:: Aim of the exercise ::
Your job is to return every line in the data holding the string "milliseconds".

*** Provided records

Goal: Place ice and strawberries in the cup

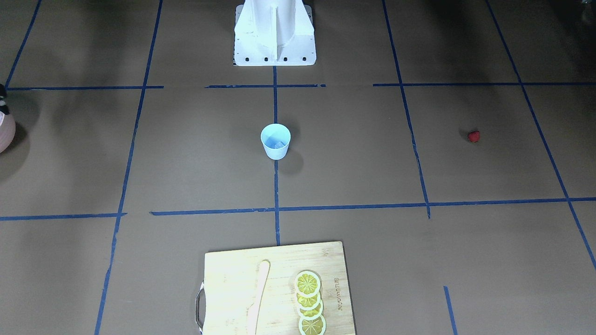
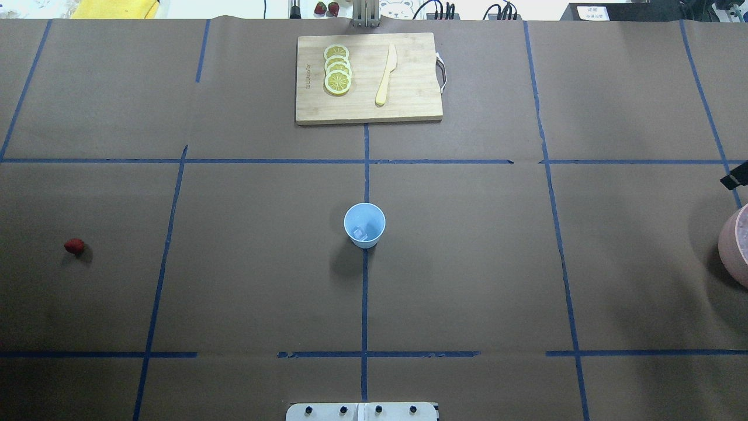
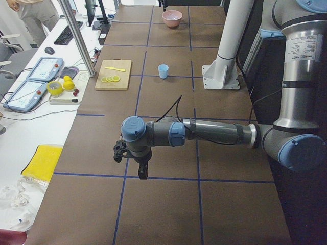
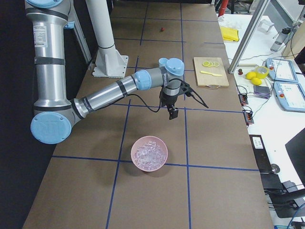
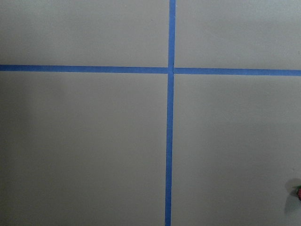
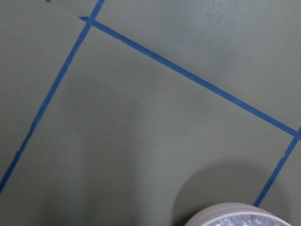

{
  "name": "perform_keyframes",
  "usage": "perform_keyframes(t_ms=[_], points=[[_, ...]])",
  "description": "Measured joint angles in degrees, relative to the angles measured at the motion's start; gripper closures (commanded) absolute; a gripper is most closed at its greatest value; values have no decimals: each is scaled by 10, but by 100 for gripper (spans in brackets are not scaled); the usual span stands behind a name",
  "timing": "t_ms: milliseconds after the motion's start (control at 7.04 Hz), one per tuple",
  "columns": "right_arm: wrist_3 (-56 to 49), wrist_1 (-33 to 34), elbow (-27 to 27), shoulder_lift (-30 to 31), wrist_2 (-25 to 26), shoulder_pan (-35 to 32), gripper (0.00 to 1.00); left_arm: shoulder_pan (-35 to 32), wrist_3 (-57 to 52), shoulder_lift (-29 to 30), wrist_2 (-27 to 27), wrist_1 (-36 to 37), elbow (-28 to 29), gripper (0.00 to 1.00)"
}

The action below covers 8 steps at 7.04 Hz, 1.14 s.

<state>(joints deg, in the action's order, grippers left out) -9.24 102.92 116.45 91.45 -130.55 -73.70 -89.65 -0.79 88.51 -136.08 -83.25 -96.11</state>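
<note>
Cup (image 2: 364, 225) upright at mid-table, on the centre blue tape line (image 2: 365, 292), mouth open. At least one clear cube (image 2: 360, 234) lies on its bottom; the count beyond that is not clear. Strawberry (image 2: 74, 246) lies alone on the brown paper, well apart from the cup, out on the robot's left side; a sliver of it shows at the right edge of the left wrist view. The rest of the ice (image 4: 148, 153) is heaped in a pink bowl (image 4: 162, 164) far out on the robot's right side, also well apart from the cup. Left gripper (image 3: 142, 171) hangs above the table, pointing down, nothing visible in it. It shows only from the side, so I cannot tell whether its fingers are spread or closed. Right gripper (image 4: 171, 112) hangs above the table just past the bowl, pointing down; again I cannot tell how its fingers stand. Board (image 2: 409, 105) at the far edge opposite the robot carries a row of overlapping lemon slices (image 2: 338, 69) and a pale knife (image 2: 385, 76), with a metal handle on one short side. Writing: a brand mark is burnt into the board beside the slices, too small to read with confidence. There is a white label (image 3: 301, 48) on the left arm's upright link and a similar one on the right arm; both have unreadable print. A white sign (image 2: 592, 11) sits beyond the table, its characters illegible.
</note>
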Motion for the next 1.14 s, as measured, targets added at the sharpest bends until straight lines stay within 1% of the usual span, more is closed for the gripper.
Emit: perform_keyframes(t_ms=[284, 426, 568, 710, 852, 994, 1136], points=[[-103, -4, 0, 47, -1, -31, 2, 0, 0, 0, 0, 0, -2, 0], [-130, -19, -2, 76, -5, -42, 2, 0, 0, 0, 0, 0, -2, 0], [-135, -40, -11, 103, -10, -49, 3, 0, 0, 0, 0, 0, -2, 0], [-118, -55, -20, 115, -11, -54, 4, 0, 0, -1, 0, 0, -2, 0], [-95, -63, -25, 117, -10, -55, 4, 0, 0, -1, -1, 0, -2, 0], [-86, -90, -30, 120, -3, -55, 4, 0, 0, -1, -1, 0, -2, 0], [-87, -159, -48, 131, 10, -52, 4, 0, 0, -1, -1, 0, -2, 0]])
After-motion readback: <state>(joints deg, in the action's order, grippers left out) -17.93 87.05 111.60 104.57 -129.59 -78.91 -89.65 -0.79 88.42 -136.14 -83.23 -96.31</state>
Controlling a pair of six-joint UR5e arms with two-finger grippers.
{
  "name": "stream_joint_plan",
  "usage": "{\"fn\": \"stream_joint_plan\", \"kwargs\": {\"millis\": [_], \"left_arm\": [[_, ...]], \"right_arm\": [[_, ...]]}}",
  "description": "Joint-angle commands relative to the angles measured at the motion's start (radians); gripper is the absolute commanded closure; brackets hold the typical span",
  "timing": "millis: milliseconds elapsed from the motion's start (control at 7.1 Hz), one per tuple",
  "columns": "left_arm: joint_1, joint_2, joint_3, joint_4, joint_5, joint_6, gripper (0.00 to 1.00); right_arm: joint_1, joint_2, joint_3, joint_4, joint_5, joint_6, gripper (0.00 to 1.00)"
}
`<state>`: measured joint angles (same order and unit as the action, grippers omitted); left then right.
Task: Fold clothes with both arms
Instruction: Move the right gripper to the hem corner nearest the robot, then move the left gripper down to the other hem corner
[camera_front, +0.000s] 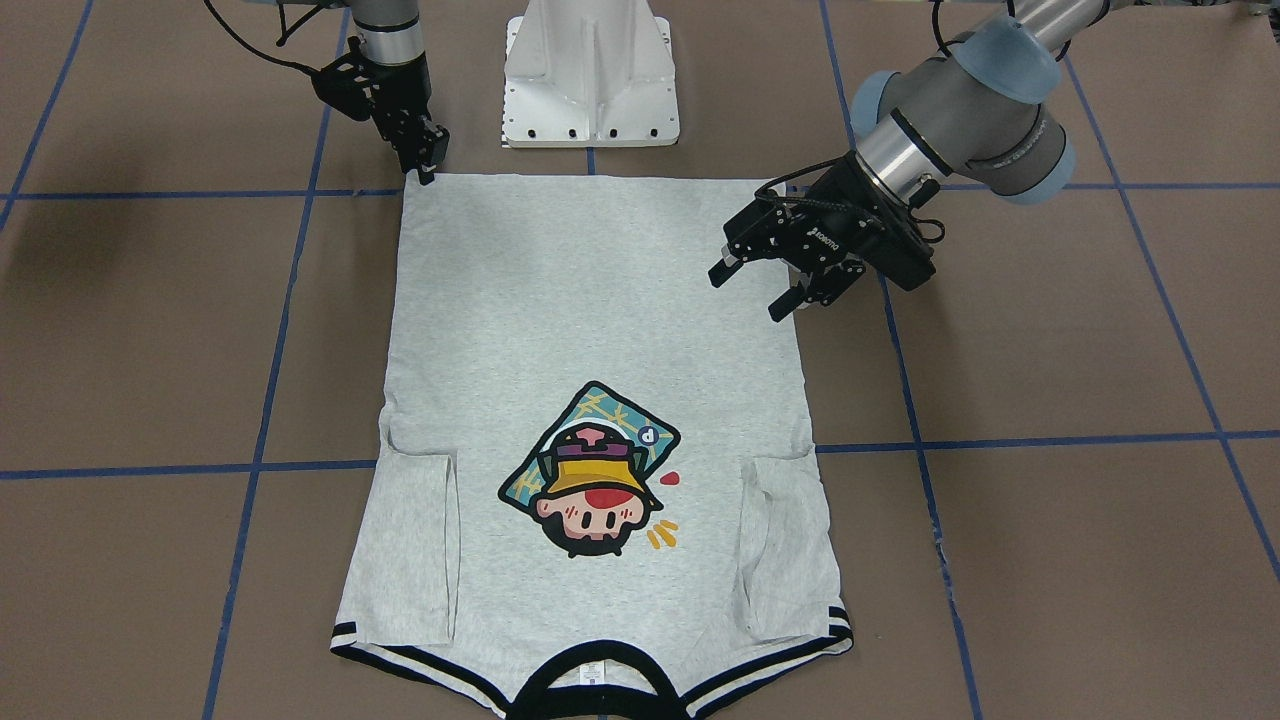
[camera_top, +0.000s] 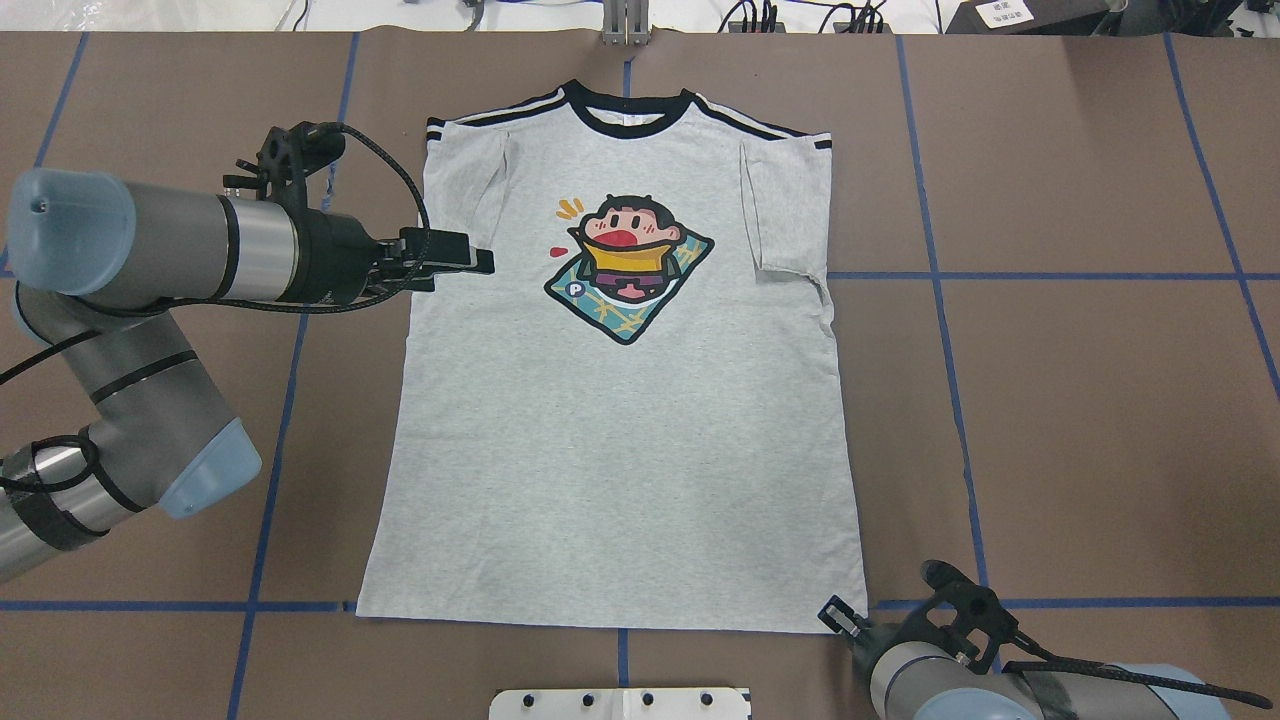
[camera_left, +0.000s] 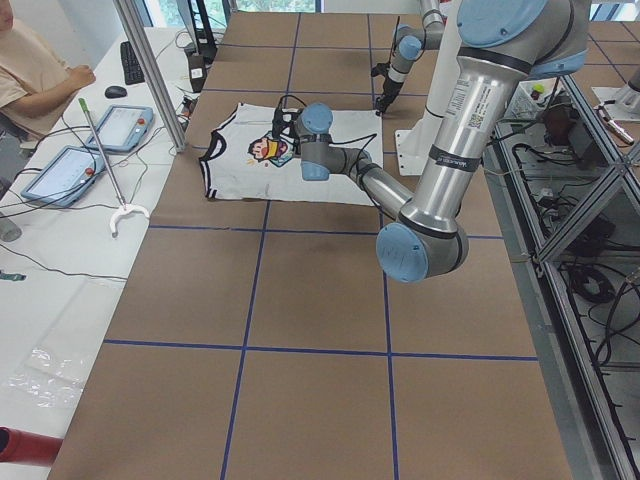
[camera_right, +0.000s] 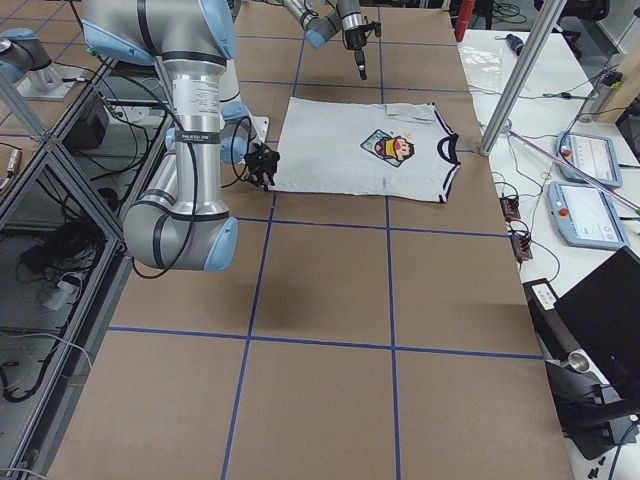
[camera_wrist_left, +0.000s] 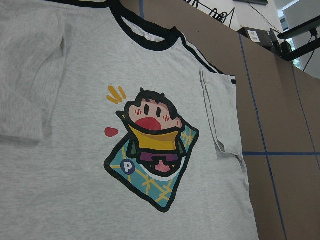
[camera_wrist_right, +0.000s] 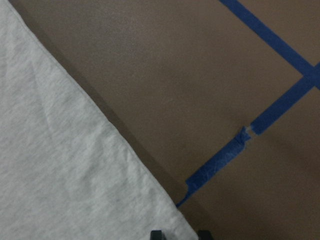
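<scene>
Lying flat and print-up in the middle of the brown table, we count one light heather-grey T-shirt. Its black collar points away from the robot and its straight hem lies nearest the single white pedestal base. One cartoon head in a yellow hat sits on the chest. Both of the two sleeves are folded inward onto the front, one along each side.

We see two arms and two grippers. The left arm reaches in from the side, and the left gripper hangs above the shirt's left edge with its two fingers clearly spread and nothing between them. The left wrist camera looks down on the print and collar.

The right arm comes down at the hem's right corner. The right gripper points at that corner, and in the right wrist view its two fingertips stand a little apart with the corner of the cloth between them. We cannot tell whether they touch the fabric.

Blue tape lines cross the table in a grid. Beyond the far edge, on a white bench, lie two touchscreen pendants, and one seated person is beside them.
</scene>
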<state>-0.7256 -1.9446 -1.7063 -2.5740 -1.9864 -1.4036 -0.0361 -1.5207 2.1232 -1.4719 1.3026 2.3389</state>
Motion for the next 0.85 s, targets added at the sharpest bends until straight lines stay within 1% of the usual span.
{"fn": "stream_joint_plan", "kwargs": {"millis": [0, 141, 282, 423, 564, 705], "left_arm": [[0.008, 0.003, 0.016, 0.003, -0.005, -0.032, 0.00], [0.033, 0.009, 0.007, 0.020, -0.005, -0.128, 0.00], [0.090, 0.038, -0.021, 0.067, 0.009, -0.180, 0.00], [0.151, 0.153, -0.136, 0.095, 0.038, -0.195, 0.00], [0.225, 0.325, -0.247, 0.097, 0.120, -0.196, 0.00], [0.304, 0.449, -0.312, 0.142, 0.217, -0.237, 0.01]], "right_arm": [[-0.001, -0.012, 0.035, -0.060, 0.006, 0.000, 1.00], [-0.001, -0.012, 0.072, -0.088, 0.009, 0.002, 1.00], [-0.001, -0.012, 0.104, -0.088, 0.009, 0.003, 1.00], [-0.002, -0.010, 0.136, -0.088, 0.009, 0.004, 1.00], [-0.002, -0.009, 0.139, -0.088, 0.010, 0.004, 1.00], [-0.001, -0.006, 0.141, -0.087, 0.011, 0.002, 1.00]]}}
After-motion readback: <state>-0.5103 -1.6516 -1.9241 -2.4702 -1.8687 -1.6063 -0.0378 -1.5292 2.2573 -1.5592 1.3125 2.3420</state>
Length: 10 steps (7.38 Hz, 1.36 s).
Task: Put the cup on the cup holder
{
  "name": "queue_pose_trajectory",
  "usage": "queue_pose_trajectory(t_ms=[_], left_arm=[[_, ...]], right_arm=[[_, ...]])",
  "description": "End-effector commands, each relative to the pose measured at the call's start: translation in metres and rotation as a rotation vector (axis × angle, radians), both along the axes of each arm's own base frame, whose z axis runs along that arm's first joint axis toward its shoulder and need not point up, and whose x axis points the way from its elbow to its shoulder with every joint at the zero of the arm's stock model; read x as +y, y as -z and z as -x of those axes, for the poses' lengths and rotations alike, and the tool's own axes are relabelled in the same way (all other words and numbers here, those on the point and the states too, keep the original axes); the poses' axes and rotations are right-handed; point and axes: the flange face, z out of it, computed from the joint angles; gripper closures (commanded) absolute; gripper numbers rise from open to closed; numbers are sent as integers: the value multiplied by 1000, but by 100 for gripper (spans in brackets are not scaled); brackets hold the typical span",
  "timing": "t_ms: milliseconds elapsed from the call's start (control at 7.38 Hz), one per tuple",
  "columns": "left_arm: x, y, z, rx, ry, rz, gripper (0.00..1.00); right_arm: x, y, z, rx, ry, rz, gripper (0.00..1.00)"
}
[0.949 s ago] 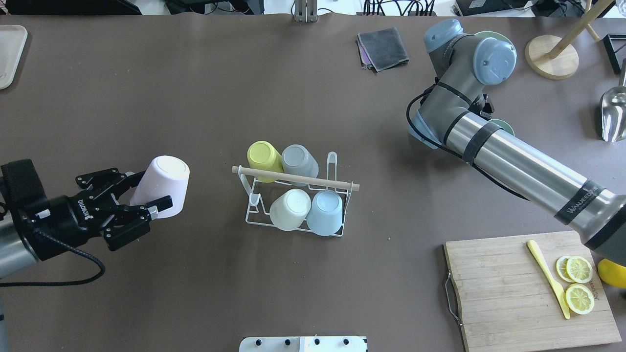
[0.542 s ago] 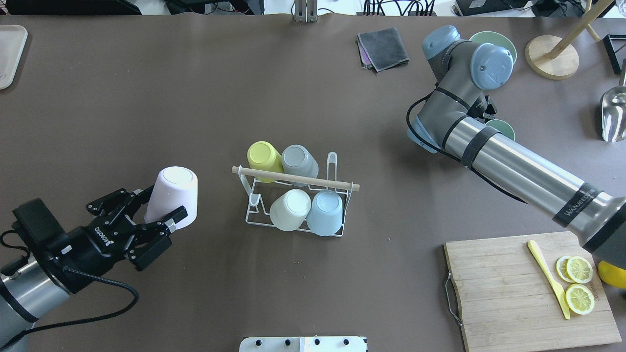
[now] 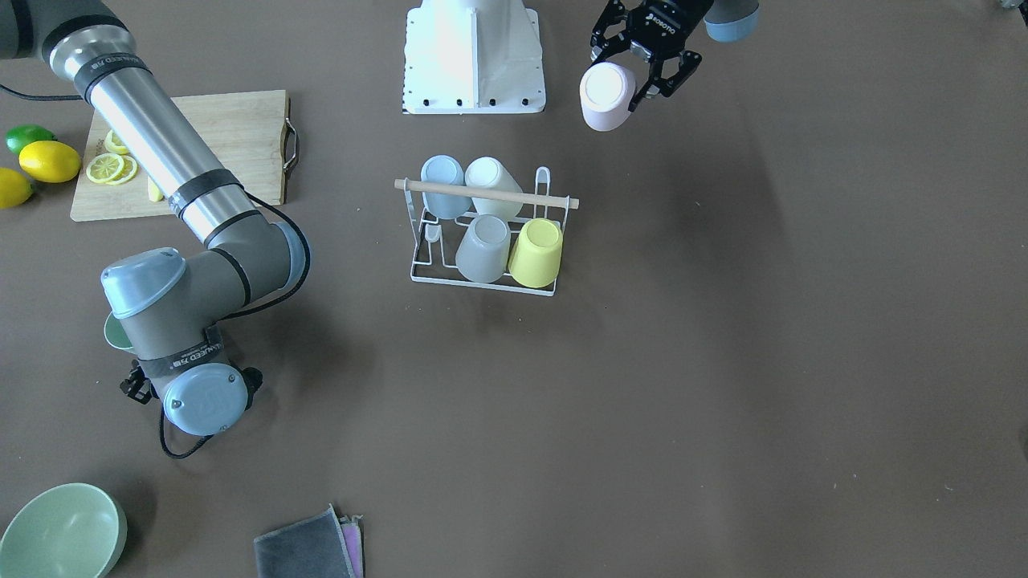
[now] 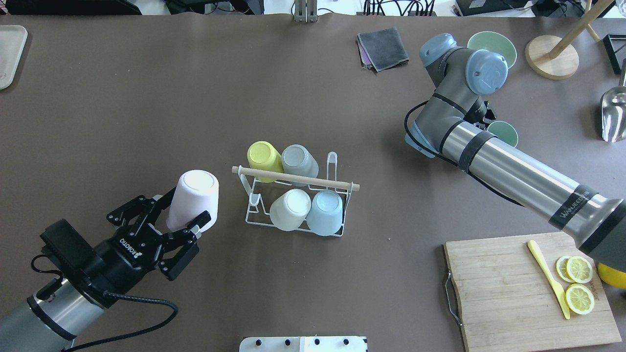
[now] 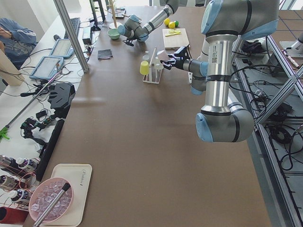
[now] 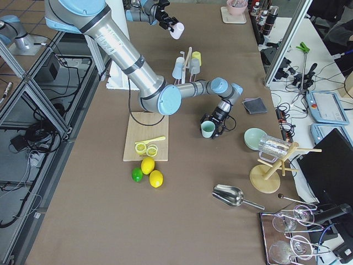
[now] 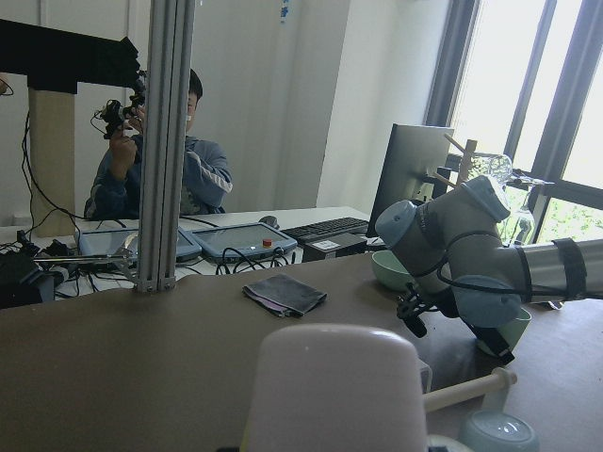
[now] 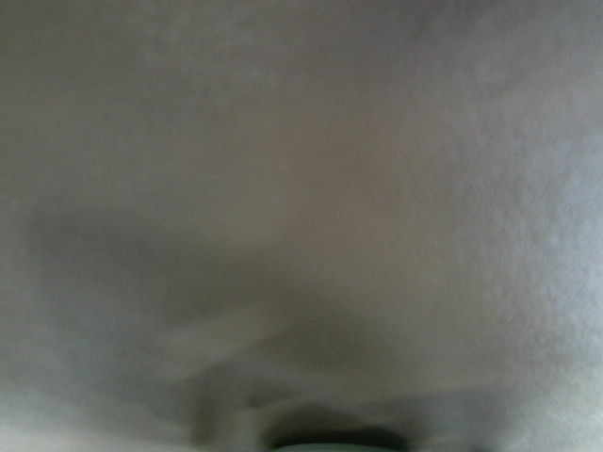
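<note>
My left gripper (image 4: pixel 188 208) is shut on a pale pink cup (image 4: pixel 195 190), held upside down above the table just left of the cup holder (image 4: pixel 337 184). The cup holder is a white wire rack with a wooden rod across the top. It carries a yellow (image 4: pixel 261 155), a grey (image 4: pixel 299 159), a cream (image 4: pixel 289 208) and a light blue cup (image 4: pixel 325 210). In the front-facing view the pink cup (image 3: pixel 606 96) hangs behind the cup holder (image 3: pixel 482 193). My right gripper (image 6: pixel 214 120) sits at a green cup (image 4: pixel 506 133); its fingers are hidden by the arm.
A green bowl (image 4: pixel 491 41) and folded grey cloths (image 4: pixel 383 48) lie at the back. A cutting board (image 4: pixel 513 293) with lemon slices and a yellow knife is at the front right. A wooden stand (image 4: pixel 551 56) and a metal scoop (image 4: pixel 614 115) are far right.
My left arm has carried the pink cup to the right and nearer the cup holder. My right arm's elbow has shifted, uncovering the green bowl.
</note>
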Motion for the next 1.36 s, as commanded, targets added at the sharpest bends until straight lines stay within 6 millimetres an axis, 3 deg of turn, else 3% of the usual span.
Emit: queue_pose_trajectory(t_ms=[0, 136, 542, 678, 813, 1084, 1220], left_arm=[[-4, 17, -30, -15, 15, -8, 49], [-13, 15, -48, -23, 33, -4, 49], [-44, 16, -69, -21, 78, 28, 51], [-49, 16, -69, -21, 83, 30, 51], [-52, 12, -71, -31, 87, 32, 51], [-60, 14, -76, -57, 99, 36, 51], [-59, 16, -82, -55, 96, 37, 51]], right_arm=[[-4, 2, -10, -10, 47, 8, 100], [-13, 8, -26, -22, 71, 23, 100], [-41, 31, -68, -50, 16, 27, 100], [-51, 58, -80, -75, -11, 22, 100], [-58, 101, -93, -113, -32, -15, 100], [-70, 146, -119, -235, -100, -87, 100], [-69, 185, -133, -339, -129, -136, 100]])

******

:: Response to the task ::
  "timing": "t_ms: milliseconds after the motion's start (control at 7.04 Hz), one per tuple",
  "timing": "millis: milliseconds elapsed from the motion's start (control at 7.1 Hz), one per tuple",
  "timing": "t_ms: milliseconds elapsed from the call's start (control at 7.38 Hz), one per tuple",

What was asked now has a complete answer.